Welcome to our dedicated page for BNY Mellon High Yield Strategies Fund SEC filings (Ticker: DHF), a comprehensive resource for investors and traders seeking official regulatory documents including 10-K annual reports, 10-Q quarterly earnings, 8-K material events, and insider trading forms.
The BNY Mellon High Yield Strategies Fund (NYSE: DHF) SEC filings page provides access to the fund’s official regulatory documents, including proxy statements and other materials filed with the U.S. Securities and Exchange Commission. As a closed-end investment company, DHF uses these filings to describe its governance, Board structure, risk oversight, and shareholder voting procedures.
Recent DEF 14A definitive proxy statements outline the fund’s annual and special shareholder meetings, including proposals to elect trustees in different Board classes and to consolidate Boards across certain funds in the BNY Mellon Family of Funds. These documents explain how shareholders of record can vote by mail, telephone, or internet, and how to participate in virtual meetings. They also describe quorum requirements, methods for revoking or changing votes, and the role of independent trustees under the Investment Company Act of 1940.
Within these filings, investors can review details on Board composition and leadership, including the classification of trustees into Class I, Class II, and Class III, and the terms for which each class serves. The proxy statements also discuss the Board’s oversight role in areas such as investment risk, valuation risk, credit risk, compliance, and operational risk, as well as the involvement of BNY Mellon Investment Adviser, Inc. and Alcentra NY, LLC in day-to-day management.
Through Stock Titan, these SEC filings are updated as they appear on EDGAR, and AI-powered summaries can help explain the key points of lengthy documents in plain language. Users can quickly identify the purpose of each filing, understand the proposals being presented to shareholders, and see how the fund describes its risk management and governance practices.
For investors researching DHF, this page serves as a central location to review its proxy statements and related disclosures, helping to clarify how the fund is organized, how decisions are made, and how shareholders can exercise their rights.

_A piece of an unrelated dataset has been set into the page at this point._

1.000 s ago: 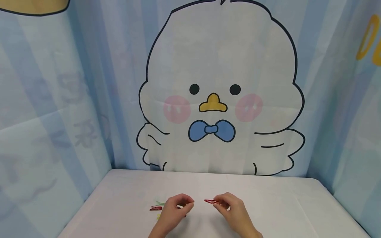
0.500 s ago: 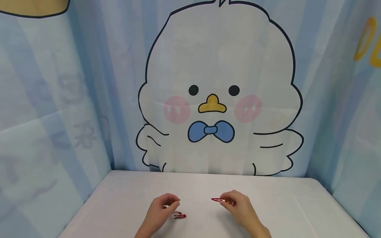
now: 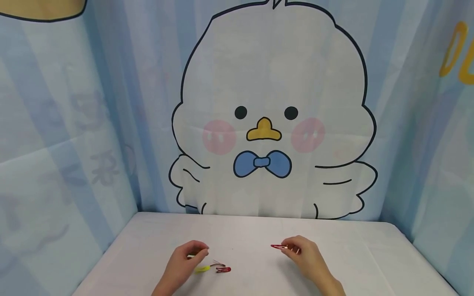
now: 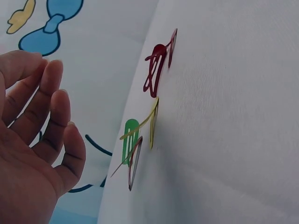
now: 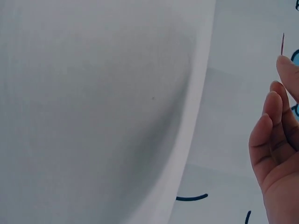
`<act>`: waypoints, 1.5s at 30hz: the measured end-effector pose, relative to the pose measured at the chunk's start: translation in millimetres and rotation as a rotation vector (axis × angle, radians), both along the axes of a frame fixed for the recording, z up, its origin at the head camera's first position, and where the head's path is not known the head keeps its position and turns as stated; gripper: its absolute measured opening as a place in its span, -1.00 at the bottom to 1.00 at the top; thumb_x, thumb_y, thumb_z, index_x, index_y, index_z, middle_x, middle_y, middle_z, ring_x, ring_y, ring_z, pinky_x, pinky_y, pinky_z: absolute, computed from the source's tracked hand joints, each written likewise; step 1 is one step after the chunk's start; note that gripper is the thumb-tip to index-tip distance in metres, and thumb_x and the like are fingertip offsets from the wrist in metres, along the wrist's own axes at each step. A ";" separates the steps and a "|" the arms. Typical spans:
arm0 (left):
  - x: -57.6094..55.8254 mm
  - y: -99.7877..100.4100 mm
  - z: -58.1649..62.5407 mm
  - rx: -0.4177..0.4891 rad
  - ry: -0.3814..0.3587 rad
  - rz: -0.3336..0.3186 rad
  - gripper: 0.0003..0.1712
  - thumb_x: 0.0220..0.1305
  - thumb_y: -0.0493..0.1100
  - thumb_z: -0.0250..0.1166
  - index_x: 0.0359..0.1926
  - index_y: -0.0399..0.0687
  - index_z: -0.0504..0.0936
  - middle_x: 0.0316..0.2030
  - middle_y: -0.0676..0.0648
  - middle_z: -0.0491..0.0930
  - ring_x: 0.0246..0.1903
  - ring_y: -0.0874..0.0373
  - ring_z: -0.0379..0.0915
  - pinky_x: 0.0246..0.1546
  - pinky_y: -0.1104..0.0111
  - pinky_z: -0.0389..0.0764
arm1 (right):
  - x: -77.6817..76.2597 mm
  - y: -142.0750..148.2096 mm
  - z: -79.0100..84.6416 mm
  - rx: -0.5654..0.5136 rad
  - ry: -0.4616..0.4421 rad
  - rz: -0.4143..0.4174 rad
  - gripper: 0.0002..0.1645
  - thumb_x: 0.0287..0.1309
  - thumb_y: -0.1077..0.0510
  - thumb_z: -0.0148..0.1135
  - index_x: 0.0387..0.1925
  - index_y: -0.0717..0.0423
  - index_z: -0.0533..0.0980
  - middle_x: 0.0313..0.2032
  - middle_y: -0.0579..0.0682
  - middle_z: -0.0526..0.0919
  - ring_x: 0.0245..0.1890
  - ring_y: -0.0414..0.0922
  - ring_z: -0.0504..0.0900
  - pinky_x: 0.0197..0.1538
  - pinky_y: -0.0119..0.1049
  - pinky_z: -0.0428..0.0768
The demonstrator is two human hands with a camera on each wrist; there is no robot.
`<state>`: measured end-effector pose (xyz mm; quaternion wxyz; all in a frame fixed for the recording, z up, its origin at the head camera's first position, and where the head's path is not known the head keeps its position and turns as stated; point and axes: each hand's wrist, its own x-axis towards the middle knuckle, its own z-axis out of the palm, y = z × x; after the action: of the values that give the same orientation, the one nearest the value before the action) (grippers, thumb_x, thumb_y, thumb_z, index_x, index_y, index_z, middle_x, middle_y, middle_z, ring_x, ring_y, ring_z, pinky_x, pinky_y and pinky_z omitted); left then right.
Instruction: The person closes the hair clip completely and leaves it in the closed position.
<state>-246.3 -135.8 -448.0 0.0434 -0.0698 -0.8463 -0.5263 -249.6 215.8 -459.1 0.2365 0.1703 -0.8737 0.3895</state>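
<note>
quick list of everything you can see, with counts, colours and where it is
table: 1, white, bottom of the head view
red clips: at least 2, red, on the table left of centre; overlap hides the exact count
yellow clip: 1, yellow, beside the red ones
green clip: 1, green, overlapped by others in the left wrist view
held clip: 1, red, above the table
backdrop: 3 sides, blue and white, around the table
chick: 1, white, printed on the rear side
bow tie: 1, blue, on the chick
left hand: 1, bare, by the clips
right hand: 1, bare, pinching the held clip
</note>
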 end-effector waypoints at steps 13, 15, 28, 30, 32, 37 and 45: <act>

BNY Mellon High Yield Strategies Fund (NYSE: DHF) has issued its 2025 Definitive Proxy Statement. The virtual annual shareholder meeting is scheduled for August 21, 2025 at 10:30 a.m. ET. Shareholders of record as of June 25, 2025 are entitled to vote.
Key Proposal
- Proposal 1: Election of two long-standing independent Class II trustees—Roslyn M. Watson (age 75) and Benaree Pratt Wiley (age 79)—for new three-year terms ending in 2028. Both currently sit on multiple BNY Mellon fund boards, have served DHF since inception (1998) and have consented to continue.
- Any other business properly brought before the meeting.
Board Structure & Governance Highlights
- All seven trustees, including Chair Joseph S. DiMartino, are independent, satisfying 1940 Act requirements and BNY Mellon’s own governance guidelines.
- The Board maintains Audit, Nominating, Compensation and Litigation committees; all are fully independent.
- Average trustee tenure ≈ 20 years; notable diversity of gender and professional background.
Compensation
- Fund-level compensation FY 2025: Watson $6,574; Wiley $6,574. Complex-wide compensation FY 2024: Watson $470,200 (40 portfolios); Wiley $641,700 (57 portfolios).
- No bonus, pension or stock option plans; costs allocated across the fund complex based on net assets.
Auditor Matters
- Audit Committee (all trustees) re-appointed KPMG LLP for FY ending March 31, 2026.
- FY 2024/FY 2025 audit fees: $110,300 / $112,600; audit-related fees: $5,800 / $6,000; no tax or other fees charged to the Fund.
- Aggregate non-audit fees billed by KPMG to BNY Mellon service affiliates total $5.1 million in FY 2025; Audit Committee concluded independence is not impaired.
Ownership Snapshot
- Total shares outstanding (6/25/25): 72,736,534.
- Largest beneficial owner: First Trust entities—19.57 % (14.23 million shares).
- Trustees/officers as a group own < 1 % of shares.
Voting Methods: Internet, telephone, mail, or live during the virtual meeting using a control number. Management urges timely proxy submission to avoid adjournment costs.